Because the major predators of human beings are other human beings, among the most relevant cues that something is wrong, or is about to be, are the expressions on the faces of those around us. Charles Darwin argued that emotions are universal and that our survival depends on reading and reacting to them. Further research, most notably by Paul Ekman and Carroll Izard, has suggested that each of the six emotions understood the world over—anger, disgust, fear, happiness, sadness, and surprise—requires specific movements of facial muscles. We are wired through evolution to be sensitive to these expressions, and some children may become especially so. Multiple studies show that mistreated children are skilled at spotting one emotion in particular: anger. If it is true that, as Proverbs 20:3 asserts, “any fool can start arguments; the honorable thing is to stay out of them,” it often falls on the resilient child to be honorable, or at least not to be foolish. Perhaps this is why they become so attuned to anger. Consider three studies that show what this looks like in a lab.

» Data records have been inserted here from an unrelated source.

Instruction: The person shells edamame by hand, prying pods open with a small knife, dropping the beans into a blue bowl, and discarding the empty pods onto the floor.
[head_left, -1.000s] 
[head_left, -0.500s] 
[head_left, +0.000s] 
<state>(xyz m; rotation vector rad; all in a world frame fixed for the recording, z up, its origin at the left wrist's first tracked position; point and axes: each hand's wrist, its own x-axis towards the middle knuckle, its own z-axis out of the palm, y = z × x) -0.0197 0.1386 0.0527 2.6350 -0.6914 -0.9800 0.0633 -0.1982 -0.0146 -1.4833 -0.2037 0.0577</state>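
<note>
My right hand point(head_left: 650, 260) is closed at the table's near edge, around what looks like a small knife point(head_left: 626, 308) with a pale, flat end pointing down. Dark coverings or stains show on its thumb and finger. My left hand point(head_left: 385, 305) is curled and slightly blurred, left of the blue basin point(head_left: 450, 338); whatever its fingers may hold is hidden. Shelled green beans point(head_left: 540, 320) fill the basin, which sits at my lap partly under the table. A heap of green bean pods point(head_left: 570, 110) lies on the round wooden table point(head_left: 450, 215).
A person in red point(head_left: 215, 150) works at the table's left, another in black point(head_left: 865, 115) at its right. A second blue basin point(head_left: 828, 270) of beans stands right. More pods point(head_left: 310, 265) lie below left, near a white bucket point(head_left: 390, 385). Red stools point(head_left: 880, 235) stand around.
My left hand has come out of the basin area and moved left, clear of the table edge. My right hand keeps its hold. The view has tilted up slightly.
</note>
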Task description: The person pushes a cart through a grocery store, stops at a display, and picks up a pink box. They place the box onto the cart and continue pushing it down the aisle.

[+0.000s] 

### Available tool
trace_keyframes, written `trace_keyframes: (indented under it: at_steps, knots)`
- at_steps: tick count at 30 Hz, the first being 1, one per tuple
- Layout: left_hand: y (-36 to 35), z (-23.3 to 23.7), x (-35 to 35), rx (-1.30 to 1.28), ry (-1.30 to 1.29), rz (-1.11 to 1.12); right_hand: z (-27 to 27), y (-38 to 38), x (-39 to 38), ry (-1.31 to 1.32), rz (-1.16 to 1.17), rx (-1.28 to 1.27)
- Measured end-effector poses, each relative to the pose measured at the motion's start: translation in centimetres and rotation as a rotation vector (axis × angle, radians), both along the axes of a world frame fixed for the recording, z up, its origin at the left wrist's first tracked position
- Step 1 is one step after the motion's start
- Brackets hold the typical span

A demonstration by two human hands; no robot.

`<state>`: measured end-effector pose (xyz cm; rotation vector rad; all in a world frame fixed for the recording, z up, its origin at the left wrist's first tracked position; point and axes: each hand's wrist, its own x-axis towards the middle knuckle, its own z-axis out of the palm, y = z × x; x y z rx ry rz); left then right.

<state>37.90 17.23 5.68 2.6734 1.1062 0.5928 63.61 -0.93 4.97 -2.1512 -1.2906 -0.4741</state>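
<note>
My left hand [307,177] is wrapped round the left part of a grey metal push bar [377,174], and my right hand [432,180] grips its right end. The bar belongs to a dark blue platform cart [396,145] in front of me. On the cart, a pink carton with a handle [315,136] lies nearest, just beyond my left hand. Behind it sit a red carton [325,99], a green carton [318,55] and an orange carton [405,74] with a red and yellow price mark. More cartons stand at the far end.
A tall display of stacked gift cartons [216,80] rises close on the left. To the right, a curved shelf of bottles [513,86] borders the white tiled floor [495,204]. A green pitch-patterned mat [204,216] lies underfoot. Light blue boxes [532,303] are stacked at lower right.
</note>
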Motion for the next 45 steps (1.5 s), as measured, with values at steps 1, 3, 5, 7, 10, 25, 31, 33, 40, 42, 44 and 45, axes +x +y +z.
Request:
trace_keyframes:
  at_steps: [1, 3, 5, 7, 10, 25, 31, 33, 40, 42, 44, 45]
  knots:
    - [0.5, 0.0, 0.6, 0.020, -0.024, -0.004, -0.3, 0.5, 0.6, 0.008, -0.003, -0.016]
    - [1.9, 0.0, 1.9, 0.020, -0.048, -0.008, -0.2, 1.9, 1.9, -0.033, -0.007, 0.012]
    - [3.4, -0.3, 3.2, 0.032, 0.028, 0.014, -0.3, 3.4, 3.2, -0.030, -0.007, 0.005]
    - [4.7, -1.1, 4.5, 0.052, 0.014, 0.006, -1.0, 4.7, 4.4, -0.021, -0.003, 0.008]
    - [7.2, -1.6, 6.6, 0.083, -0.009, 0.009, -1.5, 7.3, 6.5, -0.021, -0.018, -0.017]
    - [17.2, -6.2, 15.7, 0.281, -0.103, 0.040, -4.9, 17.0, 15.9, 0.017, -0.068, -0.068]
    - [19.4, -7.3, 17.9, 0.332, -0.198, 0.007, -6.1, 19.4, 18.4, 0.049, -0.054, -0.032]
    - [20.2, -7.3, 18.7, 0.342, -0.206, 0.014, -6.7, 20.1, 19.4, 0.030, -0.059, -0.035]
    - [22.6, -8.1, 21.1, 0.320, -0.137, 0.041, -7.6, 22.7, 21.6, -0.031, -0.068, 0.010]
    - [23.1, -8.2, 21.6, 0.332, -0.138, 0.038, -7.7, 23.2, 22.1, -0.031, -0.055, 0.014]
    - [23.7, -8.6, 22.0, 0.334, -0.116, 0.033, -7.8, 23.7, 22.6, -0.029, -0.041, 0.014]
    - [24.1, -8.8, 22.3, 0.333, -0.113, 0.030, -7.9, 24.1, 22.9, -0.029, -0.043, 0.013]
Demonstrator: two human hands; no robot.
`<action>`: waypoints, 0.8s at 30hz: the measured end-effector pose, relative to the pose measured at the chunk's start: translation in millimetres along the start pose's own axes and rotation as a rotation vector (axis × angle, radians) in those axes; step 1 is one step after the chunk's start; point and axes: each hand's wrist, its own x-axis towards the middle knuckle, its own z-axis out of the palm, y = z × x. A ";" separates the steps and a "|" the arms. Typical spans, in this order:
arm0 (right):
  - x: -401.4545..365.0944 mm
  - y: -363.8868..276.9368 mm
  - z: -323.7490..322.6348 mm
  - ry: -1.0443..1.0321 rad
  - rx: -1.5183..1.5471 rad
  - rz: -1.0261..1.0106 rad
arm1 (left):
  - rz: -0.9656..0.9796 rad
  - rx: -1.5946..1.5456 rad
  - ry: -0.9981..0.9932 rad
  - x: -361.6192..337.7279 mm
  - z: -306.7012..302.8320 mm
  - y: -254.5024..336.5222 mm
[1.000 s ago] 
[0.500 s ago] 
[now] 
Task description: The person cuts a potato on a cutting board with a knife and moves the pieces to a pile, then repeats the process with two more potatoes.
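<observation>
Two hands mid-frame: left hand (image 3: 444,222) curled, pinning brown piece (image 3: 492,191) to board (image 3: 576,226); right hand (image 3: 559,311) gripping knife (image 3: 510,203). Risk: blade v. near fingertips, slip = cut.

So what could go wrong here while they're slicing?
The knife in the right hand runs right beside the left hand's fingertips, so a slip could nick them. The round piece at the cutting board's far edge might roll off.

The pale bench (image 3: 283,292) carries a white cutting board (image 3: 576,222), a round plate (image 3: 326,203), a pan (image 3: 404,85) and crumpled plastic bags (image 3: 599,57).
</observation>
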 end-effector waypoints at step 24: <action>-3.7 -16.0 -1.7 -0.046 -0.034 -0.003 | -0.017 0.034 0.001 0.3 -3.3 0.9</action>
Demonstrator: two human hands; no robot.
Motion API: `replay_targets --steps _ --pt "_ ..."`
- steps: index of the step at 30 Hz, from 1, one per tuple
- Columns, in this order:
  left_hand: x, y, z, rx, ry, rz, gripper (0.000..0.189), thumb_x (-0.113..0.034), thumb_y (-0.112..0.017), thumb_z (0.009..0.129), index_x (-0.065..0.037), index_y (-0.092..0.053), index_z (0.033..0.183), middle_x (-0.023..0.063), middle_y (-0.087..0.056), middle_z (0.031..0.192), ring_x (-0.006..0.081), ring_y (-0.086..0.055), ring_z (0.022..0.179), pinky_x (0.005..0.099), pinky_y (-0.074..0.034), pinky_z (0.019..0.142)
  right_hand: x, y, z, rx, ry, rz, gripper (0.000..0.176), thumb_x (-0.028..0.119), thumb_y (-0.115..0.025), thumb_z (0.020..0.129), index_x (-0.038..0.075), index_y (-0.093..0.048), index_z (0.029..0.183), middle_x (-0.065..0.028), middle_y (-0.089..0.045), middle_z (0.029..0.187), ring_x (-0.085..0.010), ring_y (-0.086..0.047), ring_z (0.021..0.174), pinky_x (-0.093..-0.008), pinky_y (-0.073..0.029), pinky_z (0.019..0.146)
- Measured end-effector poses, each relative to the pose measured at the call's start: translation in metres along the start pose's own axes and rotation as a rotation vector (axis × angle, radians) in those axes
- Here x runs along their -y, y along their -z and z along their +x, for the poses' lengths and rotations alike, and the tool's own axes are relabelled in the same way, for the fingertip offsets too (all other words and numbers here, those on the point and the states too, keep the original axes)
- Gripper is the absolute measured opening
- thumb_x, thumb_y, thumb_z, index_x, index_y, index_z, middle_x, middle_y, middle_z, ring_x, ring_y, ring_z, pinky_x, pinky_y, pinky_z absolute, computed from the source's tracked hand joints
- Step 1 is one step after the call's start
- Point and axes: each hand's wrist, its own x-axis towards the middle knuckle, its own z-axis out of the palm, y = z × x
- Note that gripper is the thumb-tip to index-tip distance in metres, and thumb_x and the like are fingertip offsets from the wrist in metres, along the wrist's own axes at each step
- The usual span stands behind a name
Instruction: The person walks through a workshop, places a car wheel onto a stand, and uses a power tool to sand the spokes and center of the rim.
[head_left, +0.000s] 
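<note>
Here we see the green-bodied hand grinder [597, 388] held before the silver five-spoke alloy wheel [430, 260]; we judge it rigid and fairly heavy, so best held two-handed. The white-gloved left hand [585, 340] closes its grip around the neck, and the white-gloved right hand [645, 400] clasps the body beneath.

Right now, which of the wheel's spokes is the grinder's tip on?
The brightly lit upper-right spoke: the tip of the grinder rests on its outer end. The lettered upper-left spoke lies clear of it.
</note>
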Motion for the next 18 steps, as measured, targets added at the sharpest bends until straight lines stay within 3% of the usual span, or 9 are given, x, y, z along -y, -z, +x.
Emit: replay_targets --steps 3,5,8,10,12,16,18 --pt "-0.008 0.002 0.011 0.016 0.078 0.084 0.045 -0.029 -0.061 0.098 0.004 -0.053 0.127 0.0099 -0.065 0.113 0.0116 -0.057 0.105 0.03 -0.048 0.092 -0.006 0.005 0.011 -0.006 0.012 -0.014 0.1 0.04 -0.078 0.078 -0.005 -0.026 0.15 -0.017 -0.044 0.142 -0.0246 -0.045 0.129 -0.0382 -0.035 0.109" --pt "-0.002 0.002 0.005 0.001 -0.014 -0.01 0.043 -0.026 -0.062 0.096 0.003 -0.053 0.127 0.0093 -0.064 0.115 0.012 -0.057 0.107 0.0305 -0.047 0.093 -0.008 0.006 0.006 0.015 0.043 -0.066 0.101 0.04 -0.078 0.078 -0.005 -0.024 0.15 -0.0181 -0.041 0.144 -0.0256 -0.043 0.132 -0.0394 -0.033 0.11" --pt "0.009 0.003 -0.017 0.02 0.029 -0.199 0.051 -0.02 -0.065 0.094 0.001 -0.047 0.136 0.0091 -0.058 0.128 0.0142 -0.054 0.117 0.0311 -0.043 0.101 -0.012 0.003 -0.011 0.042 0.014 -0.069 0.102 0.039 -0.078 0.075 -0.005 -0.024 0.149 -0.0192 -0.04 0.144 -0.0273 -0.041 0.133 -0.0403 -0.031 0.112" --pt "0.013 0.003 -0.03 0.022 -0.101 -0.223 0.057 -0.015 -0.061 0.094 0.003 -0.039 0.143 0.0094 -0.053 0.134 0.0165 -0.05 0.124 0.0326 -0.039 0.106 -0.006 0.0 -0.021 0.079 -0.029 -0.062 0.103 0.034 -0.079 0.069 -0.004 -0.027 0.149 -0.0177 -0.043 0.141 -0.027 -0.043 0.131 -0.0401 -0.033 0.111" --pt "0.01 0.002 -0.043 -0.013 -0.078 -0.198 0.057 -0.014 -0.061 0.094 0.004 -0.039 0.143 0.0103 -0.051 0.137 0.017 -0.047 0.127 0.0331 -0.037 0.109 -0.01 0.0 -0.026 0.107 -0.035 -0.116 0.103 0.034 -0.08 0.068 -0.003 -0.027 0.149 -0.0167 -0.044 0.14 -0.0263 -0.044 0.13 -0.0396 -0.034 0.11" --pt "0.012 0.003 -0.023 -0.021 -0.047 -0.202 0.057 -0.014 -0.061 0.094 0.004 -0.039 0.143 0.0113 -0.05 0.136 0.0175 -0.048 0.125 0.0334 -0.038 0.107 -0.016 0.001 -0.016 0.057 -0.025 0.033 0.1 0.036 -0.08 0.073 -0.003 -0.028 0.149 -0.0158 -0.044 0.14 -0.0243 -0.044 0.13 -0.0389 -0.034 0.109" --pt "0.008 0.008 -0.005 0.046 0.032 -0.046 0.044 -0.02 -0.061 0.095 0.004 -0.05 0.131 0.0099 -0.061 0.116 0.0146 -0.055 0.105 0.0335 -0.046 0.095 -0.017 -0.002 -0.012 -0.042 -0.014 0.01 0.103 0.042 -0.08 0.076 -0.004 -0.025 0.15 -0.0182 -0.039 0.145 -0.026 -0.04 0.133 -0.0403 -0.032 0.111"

In the first study, twenty-four children aged eight through ten who had been physically abused were tested alongside twenty-three children of similar age who had not. Children viewed color pictures of faces that displayed anger, happiness, fear, or sadness, one at a time on a computer screen. Each picture was initially presented in an unfocused or “fuzzy” format that made the expression difficult to discern. Every three seconds, the picture of the face became more focused and the emotion became progressively easier to identify. After fourteen of these three-second intervals, the picture was entirely in focus. With each interval, children were asked to judge which emotion, if any, they could discern. The abused children identified angry expressions sooner, on the basis of less information, than did the children who were not abused. These abused children were, however, no quicker to recognize happiness or fear, and they were slower to recognize sadness.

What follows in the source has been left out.